--- Information shown ---
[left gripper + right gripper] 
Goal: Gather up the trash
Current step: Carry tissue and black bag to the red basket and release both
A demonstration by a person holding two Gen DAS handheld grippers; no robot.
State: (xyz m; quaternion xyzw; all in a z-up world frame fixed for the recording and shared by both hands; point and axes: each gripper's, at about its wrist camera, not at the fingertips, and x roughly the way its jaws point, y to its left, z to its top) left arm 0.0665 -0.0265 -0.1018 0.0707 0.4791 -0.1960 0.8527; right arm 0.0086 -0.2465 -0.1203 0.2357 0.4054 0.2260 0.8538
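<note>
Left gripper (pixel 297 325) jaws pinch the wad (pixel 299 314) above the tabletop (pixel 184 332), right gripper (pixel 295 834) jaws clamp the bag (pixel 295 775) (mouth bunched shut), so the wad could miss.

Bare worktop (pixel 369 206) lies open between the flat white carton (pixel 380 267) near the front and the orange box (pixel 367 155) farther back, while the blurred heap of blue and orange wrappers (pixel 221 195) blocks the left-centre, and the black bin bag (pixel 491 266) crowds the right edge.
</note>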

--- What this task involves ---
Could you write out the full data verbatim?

--- Completed task ---
[left gripper + right gripper] 
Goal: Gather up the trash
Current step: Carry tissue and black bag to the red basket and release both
A demonstration by a person holding two Gen DAS handheld grippers; no robot.
State: (xyz m; quaternion xyzw; all in a z-up world frame fixed for the recording and shared by both hands; point and axes: each gripper's, at about its wrist camera, not at the fingertips, and x roughly the way its jaws point, y to its left, z to its top) left arm 0.0665 -0.0265 -0.1018 0.0707 0.4791 -0.1960 0.8527; right arm 0.0086 -0.2465 -0.1203 0.2357 0.4054 0.2260 0.8538
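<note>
Left gripper (pixel 297 325) jaws pinch the wad (pixel 299 314) above the tabletop (pixel 184 332), right gripper (pixel 295 834) jaws clamp the bag (pixel 295 775) (mouth bunched shut), so the wad could miss.

Bare worktop (pixel 369 206) lies open between the flat white carton (pixel 380 267) near the front and the orange box (pixel 367 155) farther back, while the blurred heap of blue and orange wrappers (pixel 221 195) blocks the left-centre, and the black bin bag (pixel 491 266) crowds the right edge.
</note>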

Work on the answer has been completed.